Data provided:
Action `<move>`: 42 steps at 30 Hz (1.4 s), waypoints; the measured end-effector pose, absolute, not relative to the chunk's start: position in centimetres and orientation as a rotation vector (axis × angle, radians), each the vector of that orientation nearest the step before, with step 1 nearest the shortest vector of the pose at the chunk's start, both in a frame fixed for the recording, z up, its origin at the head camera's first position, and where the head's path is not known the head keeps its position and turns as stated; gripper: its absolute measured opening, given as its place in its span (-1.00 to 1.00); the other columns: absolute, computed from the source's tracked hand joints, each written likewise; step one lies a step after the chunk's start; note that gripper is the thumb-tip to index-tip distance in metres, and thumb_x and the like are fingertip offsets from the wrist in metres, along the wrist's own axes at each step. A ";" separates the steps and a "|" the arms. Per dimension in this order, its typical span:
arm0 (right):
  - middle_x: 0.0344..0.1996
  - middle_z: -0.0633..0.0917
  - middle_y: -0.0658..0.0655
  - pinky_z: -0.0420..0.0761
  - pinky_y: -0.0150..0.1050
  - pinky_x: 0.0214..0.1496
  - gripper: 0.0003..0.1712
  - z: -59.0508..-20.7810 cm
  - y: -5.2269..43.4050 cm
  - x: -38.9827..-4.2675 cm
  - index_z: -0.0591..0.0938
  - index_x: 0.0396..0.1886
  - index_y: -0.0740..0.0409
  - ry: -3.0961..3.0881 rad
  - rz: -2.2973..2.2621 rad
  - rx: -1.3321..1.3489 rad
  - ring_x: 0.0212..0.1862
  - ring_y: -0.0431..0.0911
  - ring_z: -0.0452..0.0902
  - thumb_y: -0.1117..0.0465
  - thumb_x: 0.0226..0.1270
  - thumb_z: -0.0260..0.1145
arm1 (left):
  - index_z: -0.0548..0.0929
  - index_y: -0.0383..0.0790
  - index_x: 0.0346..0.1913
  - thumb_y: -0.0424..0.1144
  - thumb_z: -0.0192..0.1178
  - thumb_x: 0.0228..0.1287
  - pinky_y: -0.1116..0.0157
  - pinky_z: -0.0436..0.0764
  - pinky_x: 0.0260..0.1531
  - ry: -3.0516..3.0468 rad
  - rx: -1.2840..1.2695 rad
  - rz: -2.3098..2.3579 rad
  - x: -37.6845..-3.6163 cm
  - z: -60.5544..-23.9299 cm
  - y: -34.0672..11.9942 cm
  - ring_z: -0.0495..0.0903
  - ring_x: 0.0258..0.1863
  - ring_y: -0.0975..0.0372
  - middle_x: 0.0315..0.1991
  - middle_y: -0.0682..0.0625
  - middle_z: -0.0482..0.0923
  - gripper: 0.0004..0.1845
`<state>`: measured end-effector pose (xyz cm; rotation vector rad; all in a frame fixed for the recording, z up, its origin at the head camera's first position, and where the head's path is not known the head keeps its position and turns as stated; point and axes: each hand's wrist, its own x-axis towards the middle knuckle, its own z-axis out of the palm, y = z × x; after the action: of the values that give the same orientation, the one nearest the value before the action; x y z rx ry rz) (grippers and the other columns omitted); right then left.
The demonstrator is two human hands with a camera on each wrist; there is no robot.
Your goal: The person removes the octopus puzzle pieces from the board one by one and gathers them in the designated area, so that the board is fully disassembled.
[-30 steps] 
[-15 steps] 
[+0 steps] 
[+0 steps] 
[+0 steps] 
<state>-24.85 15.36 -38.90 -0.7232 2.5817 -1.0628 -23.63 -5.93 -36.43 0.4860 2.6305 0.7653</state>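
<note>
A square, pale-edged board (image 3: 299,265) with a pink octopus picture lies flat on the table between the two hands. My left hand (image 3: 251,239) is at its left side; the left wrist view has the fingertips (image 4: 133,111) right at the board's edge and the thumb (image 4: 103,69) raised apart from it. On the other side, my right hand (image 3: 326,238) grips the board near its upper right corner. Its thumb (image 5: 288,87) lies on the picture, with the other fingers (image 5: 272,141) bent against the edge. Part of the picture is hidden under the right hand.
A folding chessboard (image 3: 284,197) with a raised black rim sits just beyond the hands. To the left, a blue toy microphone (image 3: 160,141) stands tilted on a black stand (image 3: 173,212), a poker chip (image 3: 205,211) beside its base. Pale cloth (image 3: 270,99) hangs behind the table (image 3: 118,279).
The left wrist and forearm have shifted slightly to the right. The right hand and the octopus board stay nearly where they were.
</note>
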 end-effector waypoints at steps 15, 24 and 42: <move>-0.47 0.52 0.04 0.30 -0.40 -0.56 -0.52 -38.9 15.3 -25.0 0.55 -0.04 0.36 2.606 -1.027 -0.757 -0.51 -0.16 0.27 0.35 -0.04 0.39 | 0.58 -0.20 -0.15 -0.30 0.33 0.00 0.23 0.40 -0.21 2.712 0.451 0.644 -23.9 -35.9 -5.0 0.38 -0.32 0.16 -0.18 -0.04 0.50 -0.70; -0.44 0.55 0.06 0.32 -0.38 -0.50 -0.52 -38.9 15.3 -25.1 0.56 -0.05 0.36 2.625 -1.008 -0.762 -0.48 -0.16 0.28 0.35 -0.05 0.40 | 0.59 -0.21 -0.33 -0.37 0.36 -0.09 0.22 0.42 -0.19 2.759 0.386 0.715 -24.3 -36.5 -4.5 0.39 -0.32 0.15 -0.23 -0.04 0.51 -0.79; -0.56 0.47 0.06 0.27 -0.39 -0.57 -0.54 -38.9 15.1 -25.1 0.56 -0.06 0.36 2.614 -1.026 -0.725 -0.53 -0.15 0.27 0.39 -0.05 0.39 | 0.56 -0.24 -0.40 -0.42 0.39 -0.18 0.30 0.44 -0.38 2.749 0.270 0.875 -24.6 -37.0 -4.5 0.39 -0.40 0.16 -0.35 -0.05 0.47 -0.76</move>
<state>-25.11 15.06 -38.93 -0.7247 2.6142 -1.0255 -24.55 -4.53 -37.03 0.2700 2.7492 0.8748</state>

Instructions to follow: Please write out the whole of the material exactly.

Exercise solution:
Action `<move>`: 42 steps at 30 Hz (1.4 s), waypoints; the measured end-effector pose, absolute, not relative to the chunk's start: position in centimetres and orientation as a rotation vector (axis × angle, radians), each the vector of that orientation nearest the step before, with step 1 nearest the shortest vector of the pose at the chunk's start, both in a frame fixed for the recording, z up, its origin at the head camera's first position, and where the head's path is not known the head keeps its position and turns as stated; gripper: its absolute measured opening, given as its place in its span (-1.00 to 1.00); the other columns: absolute, computed from the source's tracked hand joints, each written likewise; step one lies a step after the chunk's start; note that gripper is the thumb-tip to index-tip distance in metres, and thumb_x and the like are fingertip offsets from the wrist in metres, along the wrist's own axes at each step. A ";" separates the steps and a "|" the arms. Per dimension in this order, its typical span:
arm0 (right):
  - middle_x: 0.0344..0.1996
  - middle_z: -0.0633..0.0917
  - middle_y: -0.0658..0.0655
  - pinky_z: -0.0420..0.0761
  - pinky_y: -0.0150..0.1050
  - pinky_x: 0.0214..0.1496
  - gripper: 0.0003..0.1712
  - z: -59.0508..-20.7810 cm
  - y: -5.2269..43.4050 cm
  - x: -38.9827..-4.2675 cm
  - index_z: -0.0591..0.0938
  - index_x: 0.0396..0.1886
  - index_y: -0.0740..0.0409
  - ry: -3.0961..3.0881 rad
  - rz: -2.2973..2.2621 rad
  - rx: -1.3321..1.3489 rad
  - ring_x: 0.0212..0.1862
  - ring_y: -0.0431..0.0911
  - ring_z: -0.0452..0.0902
  - thumb_y: -0.1117..0.0465
  - thumb_x: 0.0226..0.1270
  - thumb_z: -0.0260..0.1145
arm1 (left):
  - index_z: -0.0548..0.0929
  - index_y: -0.0383..0.0790
  - index_x: 0.0346..0.1913
  - thumb_y: -0.0424..0.1144
  - thumb_z: -0.0192..0.1178
  - thumb_x: 0.0228..0.1287
  - pinky_y: -0.1116..0.0157
  - pinky_z: -0.0436..0.0764
  - pinky_x: 0.0260..0.1531
  - ry: -3.0516..3.0468 rad
  - rx: -1.2840..1.2695 rad
  - rz: -2.3098..2.3579 rad
  - x: -37.6845..-3.6163 cm
  - z: -60.5544..-23.9299 cm
  - y: -34.0672..11.9942 cm
  - ring_z: -0.0495..0.0903
  - ring_x: 0.0258..0.1863
  - ring_y: -0.0975..0.0372
  - middle_x: 0.0315..0.1991
  - middle_y: -0.0682..0.0625
  - middle_z: -0.0482..0.0923
  - gripper: 0.0004..0.1845
`<state>`: measured end-effector pose (xyz cm; rotation vector rad; all in a frame fixed for the recording, z up, its origin at the head camera's first position, and where the head's path is not known the head keeps its position and turns as stated; point and axes: each hand's wrist, its own x-axis towards the middle knuckle, its own z-axis out of the palm, y = z × x; after the action: of the values that give the same orientation, the one nearest the value before the action; x y z rx ry rz) (grippers and the other columns omitted); right then left.
The demonstrator is two human hands with a camera on each wrist; there is no robot.
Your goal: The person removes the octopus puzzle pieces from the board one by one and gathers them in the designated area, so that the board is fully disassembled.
[-30 steps] 
[-15 steps] 
[+0 steps] 
[+0 steps] 
[+0 steps] 
<state>-24.85 15.36 -38.90 -0.7232 2.5817 -1.0628 -23.63 -5.93 -36.43 0.4860 2.6305 0.7653</state>
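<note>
A square, pale-edged board (image 3: 299,265) with a pink octopus picture lies flat on the table between the two hands. My left hand (image 3: 251,239) is at its left side; the left wrist view has the fingertips (image 4: 133,111) right at the board's edge and the thumb (image 4: 103,69) raised apart from it. On the other side, my right hand (image 3: 326,238) grips the board near its upper right corner. Its thumb (image 5: 288,87) lies on the picture, with the other fingers (image 5: 272,141) bent against the edge. Part of the picture is hidden under the right hand.
A folding chessboard (image 3: 284,197) with a raised black rim sits just beyond the hands. To the left, a blue toy microphone (image 3: 160,141) stands tilted on a black stand (image 3: 173,212), a poker chip (image 3: 205,211) beside its base. Pale cloth (image 3: 270,99) hangs behind the table (image 3: 118,279).
The left wrist and forearm have shifted slightly to the right. The right hand and the octopus board stay nearly where they were.
</note>
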 end-effector waypoints at steps 15, 24 and 42: <move>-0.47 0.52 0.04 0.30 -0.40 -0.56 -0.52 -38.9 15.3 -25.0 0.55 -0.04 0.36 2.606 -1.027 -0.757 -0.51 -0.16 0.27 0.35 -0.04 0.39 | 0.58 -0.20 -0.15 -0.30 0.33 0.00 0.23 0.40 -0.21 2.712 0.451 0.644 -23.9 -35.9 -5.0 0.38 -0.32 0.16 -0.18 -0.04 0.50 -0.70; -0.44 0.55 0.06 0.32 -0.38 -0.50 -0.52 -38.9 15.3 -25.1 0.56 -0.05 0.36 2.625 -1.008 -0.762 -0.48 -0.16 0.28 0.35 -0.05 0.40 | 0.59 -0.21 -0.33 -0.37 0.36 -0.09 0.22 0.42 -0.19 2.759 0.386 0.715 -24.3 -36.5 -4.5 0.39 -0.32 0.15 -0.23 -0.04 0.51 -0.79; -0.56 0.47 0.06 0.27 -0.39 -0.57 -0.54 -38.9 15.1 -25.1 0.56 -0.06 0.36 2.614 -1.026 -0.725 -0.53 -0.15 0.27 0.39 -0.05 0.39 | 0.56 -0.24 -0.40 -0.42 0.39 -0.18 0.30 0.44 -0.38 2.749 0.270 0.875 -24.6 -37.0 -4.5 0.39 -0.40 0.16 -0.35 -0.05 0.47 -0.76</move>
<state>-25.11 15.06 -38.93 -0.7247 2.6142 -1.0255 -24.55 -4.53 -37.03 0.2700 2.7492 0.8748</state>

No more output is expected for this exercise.